– Фу, мерзость какая! – хриплю я, возвращая сигарету. Во рту появляется противный привкус. Ну и что в этом может быть приятного?

Харрис, смеясь, протягивает мне стакан.

– Выпей, это вода.

Я удивляюсь, что там не алкоголь, но ничего не говорю. Делаю пару глотков и становится немного легче.

– Спасибо.

– И часто ты любишь брать в рот всякую дрянь?

– Уж точно не так часто, как ты!

Лиам фыркает от смеха.

– Один-один, крошка, – говорит он и тушит сигарету в пепельнице, после чего допивает воду.

– Серьёзно, зачем тебе вся эта гадость?

Он пожимает плечами.

– Баловство, привычка, способ расслабиться, получить вдохновение.

– Есть много других способов расслабиться и получить вдохновение.

Я тут же жалею, что это сказала, думая, что Лиам опять начнёт шутить про секс. Его глаза вспыхивают, но говорит он совсем другое.

– Согласен, но эти способы меня пока вполне устраивают.

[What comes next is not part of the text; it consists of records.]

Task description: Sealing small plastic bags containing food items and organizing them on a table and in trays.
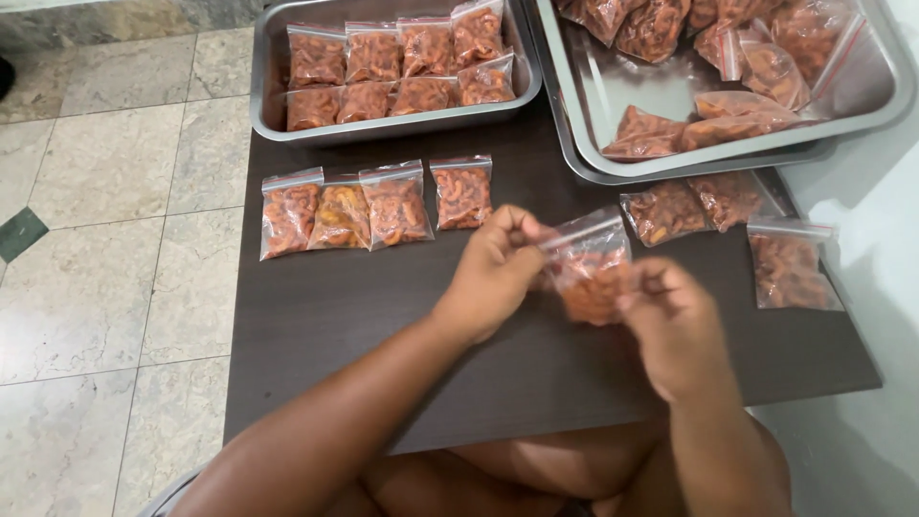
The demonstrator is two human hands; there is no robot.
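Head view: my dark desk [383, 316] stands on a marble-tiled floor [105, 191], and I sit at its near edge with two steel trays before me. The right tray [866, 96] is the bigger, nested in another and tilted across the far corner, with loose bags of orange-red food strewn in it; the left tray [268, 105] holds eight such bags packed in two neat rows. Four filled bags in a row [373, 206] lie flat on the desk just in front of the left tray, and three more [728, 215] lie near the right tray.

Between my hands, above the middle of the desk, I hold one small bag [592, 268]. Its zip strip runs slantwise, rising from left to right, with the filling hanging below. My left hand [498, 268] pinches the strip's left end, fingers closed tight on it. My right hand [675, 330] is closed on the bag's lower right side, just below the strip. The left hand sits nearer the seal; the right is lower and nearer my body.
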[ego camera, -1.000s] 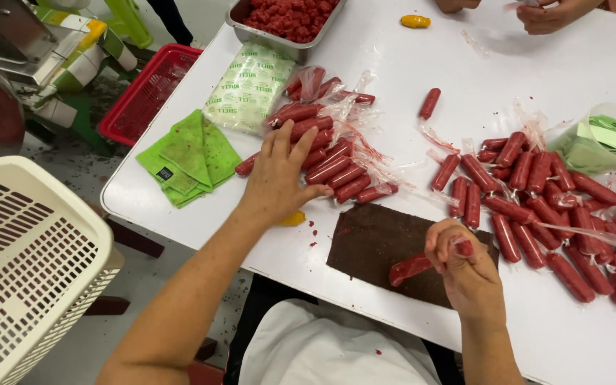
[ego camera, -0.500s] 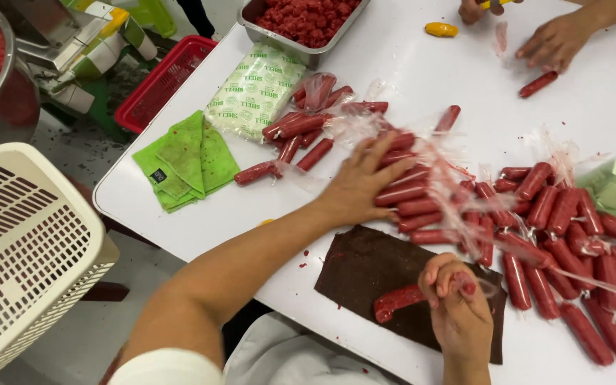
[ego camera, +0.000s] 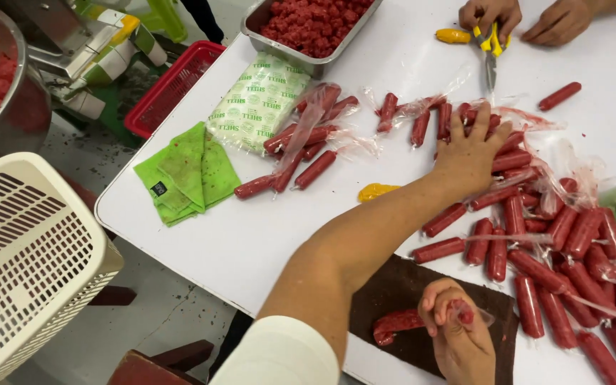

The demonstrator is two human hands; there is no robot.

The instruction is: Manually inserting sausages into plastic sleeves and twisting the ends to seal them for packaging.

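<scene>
A white table (ego camera: 251,242) is being worked at from its near edge. The left hand (ego camera: 470,153) is being laid flat, fingers spread, palm down, on a heap of red sausages (ego camera: 536,214) wrapped in clear film; nothing is being pinched by it, the fingers are only resting across the tops of the links. The left forearm is being stretched diagonally across the table, up and to the right.

The right hand (ego camera: 458,335) is being held close to the body, over a dark brown mat (ego camera: 393,335) at the near edge. One red sausage (ego camera: 397,323) is being gripped in it: fingers curled shut round the right end, the free end sticking out to the left. Its long axis is lying nearly level, left to right, slightly bowed.

The heap is lying up and to the right of the right hand, well apart from the mat; the left hand is the one already on it. Most links under and just below the left hand are being seen lying slanted or upright, not in line with the held one.

A second loose group of sausages (ego camera: 308,142) is lying further left, beside a printed green-and-white packet (ego camera: 258,103). A folded green cloth (ego camera: 187,171) is lying near the left edge. A metal tray (ego camera: 279,44) of red mince is standing at the far side.

Across the table, another person's hands (ego camera: 522,18) are being kept at yellow-handled scissors (ego camera: 490,46).
</scene>
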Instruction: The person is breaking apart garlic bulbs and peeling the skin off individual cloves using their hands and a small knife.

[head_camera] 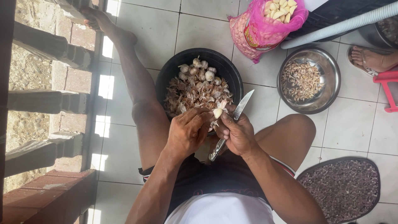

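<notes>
Garlic clove (pixel 217 113) sits pinched between both hands over the black tub (pixel 166 81) — peeling looks underway. Left hand (pixel 187 132) grips the clove; right hand (pixel 237 133) clasps a knife (pixel 242 104) too. Next, I'd judge, needs a careful blade under the skin.

Garlic (pixel 198 85) in tub (pixel 166 76), bowl (pixel 331 85) right
</notes>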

А ты хоть была раньше на вечеринках?

– Да, в универе пару раз.

– Пару раз? А что ты делала в выходные? Как развлекалась?

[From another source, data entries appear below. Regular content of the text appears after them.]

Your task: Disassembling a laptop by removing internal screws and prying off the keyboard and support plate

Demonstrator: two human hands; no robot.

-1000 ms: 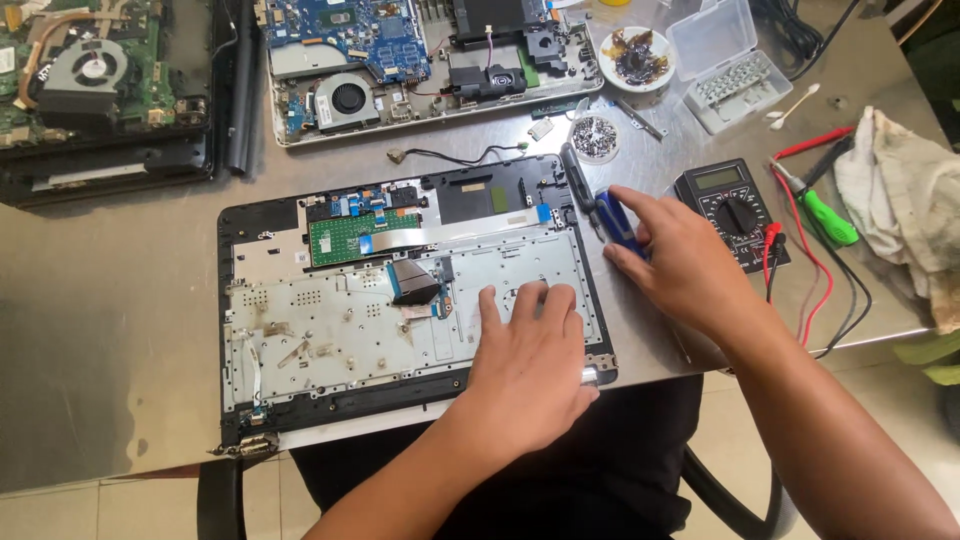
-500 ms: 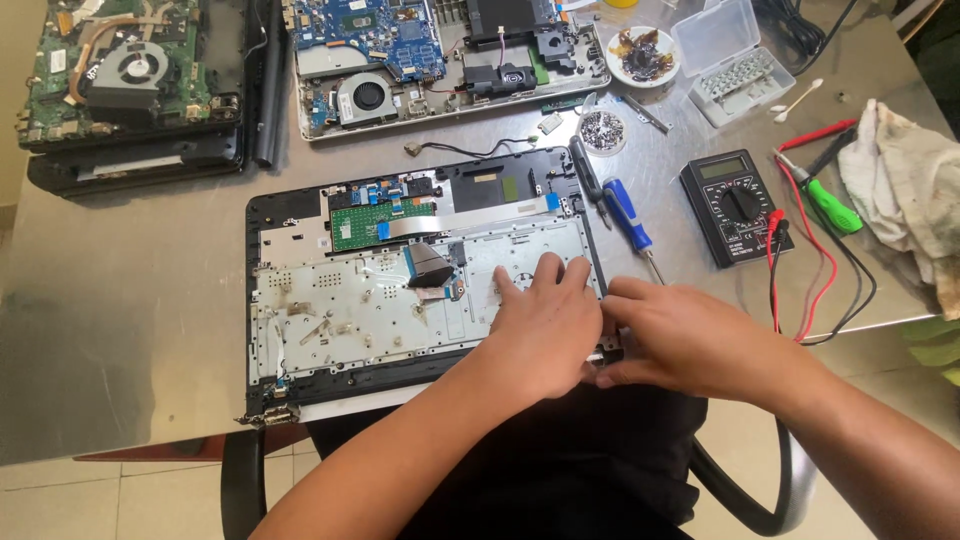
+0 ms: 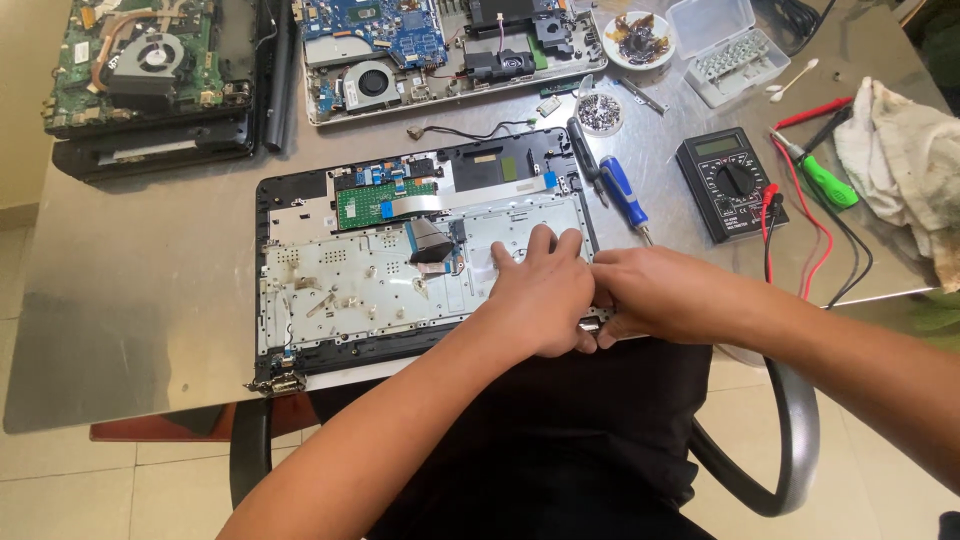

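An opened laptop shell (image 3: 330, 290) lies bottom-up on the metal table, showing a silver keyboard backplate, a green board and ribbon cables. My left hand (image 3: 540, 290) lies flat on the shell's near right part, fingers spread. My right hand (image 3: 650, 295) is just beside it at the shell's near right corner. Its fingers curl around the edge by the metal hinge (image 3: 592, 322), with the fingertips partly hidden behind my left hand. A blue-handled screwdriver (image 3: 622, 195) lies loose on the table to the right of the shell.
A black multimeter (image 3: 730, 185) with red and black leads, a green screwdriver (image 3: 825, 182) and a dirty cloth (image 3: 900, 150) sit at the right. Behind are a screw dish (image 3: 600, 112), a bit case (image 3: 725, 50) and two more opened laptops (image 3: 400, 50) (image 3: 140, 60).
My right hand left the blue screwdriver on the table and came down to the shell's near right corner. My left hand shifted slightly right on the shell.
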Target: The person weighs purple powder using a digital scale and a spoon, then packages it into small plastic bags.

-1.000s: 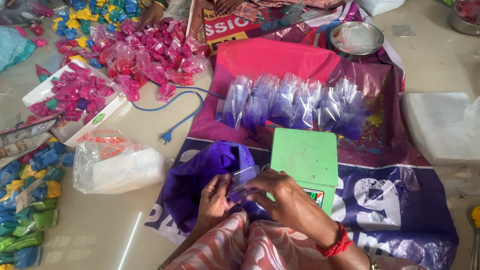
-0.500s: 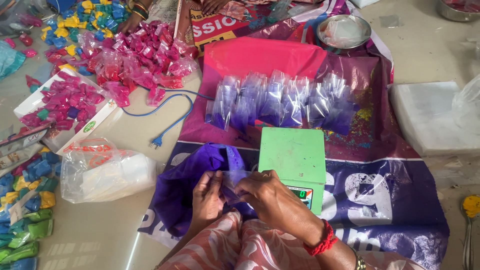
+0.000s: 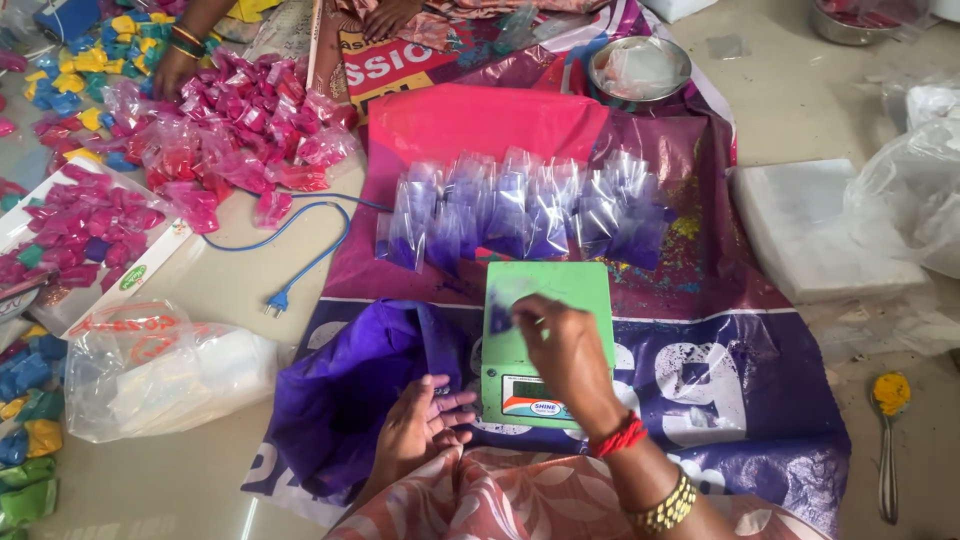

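Right hand [image 3: 562, 345] pinches a small, light, floppy clear packet [image 3: 503, 312] by its top over the green scale [image 3: 545, 325]; left hand [image 3: 425, 425] rests released beside the purple bag [image 3: 350, 390].

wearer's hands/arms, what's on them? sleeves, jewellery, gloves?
Both hands are bare, no gloves, no sleeves on the forearms. The right hand has a red thread band at the wrist and a gold beaded bangle further up. The left hand shows no jewellery in view.
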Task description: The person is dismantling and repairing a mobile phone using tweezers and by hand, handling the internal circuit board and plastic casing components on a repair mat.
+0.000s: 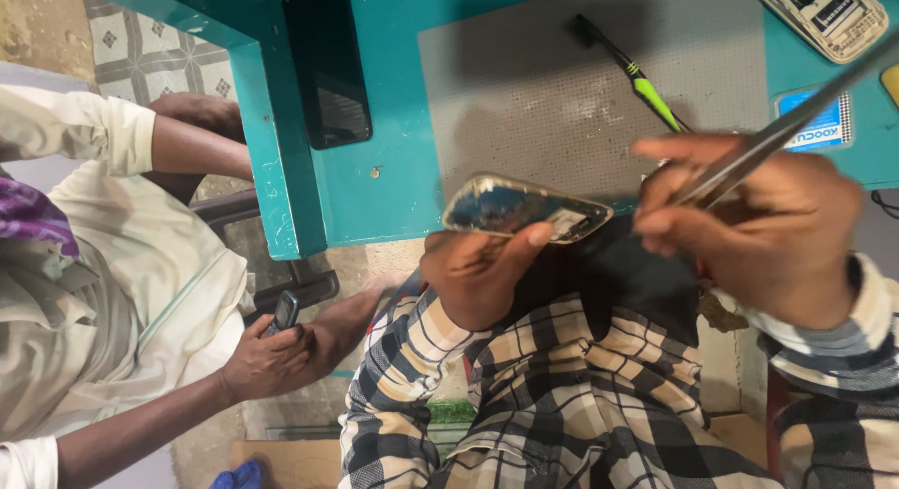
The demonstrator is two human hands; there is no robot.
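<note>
My left hand (478,274) grips opened phone (524,208) by its near edge, thumb on top. Right hand (758,217) pinches tweezers (787,124), tips just right of phone, above my lap.

Four phones show in all: one opened phone (524,211) with its insides bare, one black phone (327,63) lying face up on the teal table (393,194), one pale opened handset (832,16) at the table's far corner, and one small dark handset (286,311) held by a neighbour. There is one pair of metal tweezers (787,128), one green-and-black brush (632,72), one grey mat (524,96) and one blue card (817,124). Hands number four: the person's left hand (478,274) and right hand (758,222), plus two hands of the neighbour, one hand (272,358) on the small handset and another hand (201,110) by the table's edge.
</note>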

Он выглядит удивлённым, даже ошеломлённым. Конечно, для него тусовки это обычное дело, для меня – ад сущий.

– Я жила с сестрой в Чикаго, когда училась. У меня не было компании, и все свои выходные я подрабатывала бариста в кофейне рядом с универом. Либо ездила к маме. Мы готовили вкусности, смотрели старые фильмы. Если мамы не было дома, я рисовала и… Хм.

Я замолкаю, внезапно стушевавшись. Зачем я это рассказываю? Ему такое явно неинтересно. Я не собиралась откровенничать перед Лиамом, но воспоминания о доме развязали мне язык. В груди поднимается тепло вперемешку с тоской. Я соскучилась по маме, Чипсу и Пим и с удовольствием бы их всех зацеловала сейчас.

– Значит, ты семейная девочка, – подытоживает Лиам, и я сержусь на себя за то, что поделилась с ним личным.

– И что в этом плохого? Хотя о чём это я, тебе меня не понять.

– Тише, тише, крошка. – Лиам улыбается, подхватывает прядь моих волос и щекочет мне нос.

Я чихаю, и мы оба смеёмся.

– Я не сказал, что это плохо. Наоборот, мило.

– И скучно.

– Нет. Мило. Значит, ты ещё и рисуешь?

– Да. Я была трудным ребёнком, куда родители меня только не отдавали. – Я вновь с головой опускаюсь в воспоминания, ничего не могу с собой поделать. – Отец записал меня на карате, чтобы я могла за себя постоять, потом мама отдала меня в художественную школу. Поначалу карате мне нравилось больше, если честно. А вообще, я хотела быть как отец, когда вырасту. Заниматься музыкой, играть на гитаре, выступать и путешествовать, но, к сожалению, его талант совершенно мне не передался. Ты ведь слышал сегодня моё пение на кухне. – Я закатываю глаза, и Лиам смеётся.

– Ну, на самом деле всё было не так уж и плохо.

– Да знаю я, что нет у меня голоса, – усмехаюсь я и пожимаю плечами. – Не судьба. Зато отец научил меня играть на гитаре и немного на барабанах. Я успокоилась, отбросила мечты о большой сцене и с головой ушла в живопись и фотографию.

– Твоего отца зовут Дэвид Рид?

– Ага, точно.

– Однажды я видел его на разогреве у Aerosmith17. Он у тебя реально крутой мужик.

– Правда?

Внутри меня всё расцветает. Я не видела собственного отца уже полгода, так как он вечно в разъездах и редко бывает в Чикаго, хотя живёт там. Я по нему скучаю и, услышав, как Лиам называет его крутым, испытываю невероятную гордость.

– Правда, он умеет раскачать толпу. А как Элис поживает?

– У неё всё хорошо, спасибо, что спросил. Кэтрин часто заходит к нам в гости, они с мамой практически неразлучны.

– Круто. Рад, что у ма хотя бы друзья есть.

В его глазах что-то мелькает. То ли злость, то ли грусть. И что значит «хотя бы»?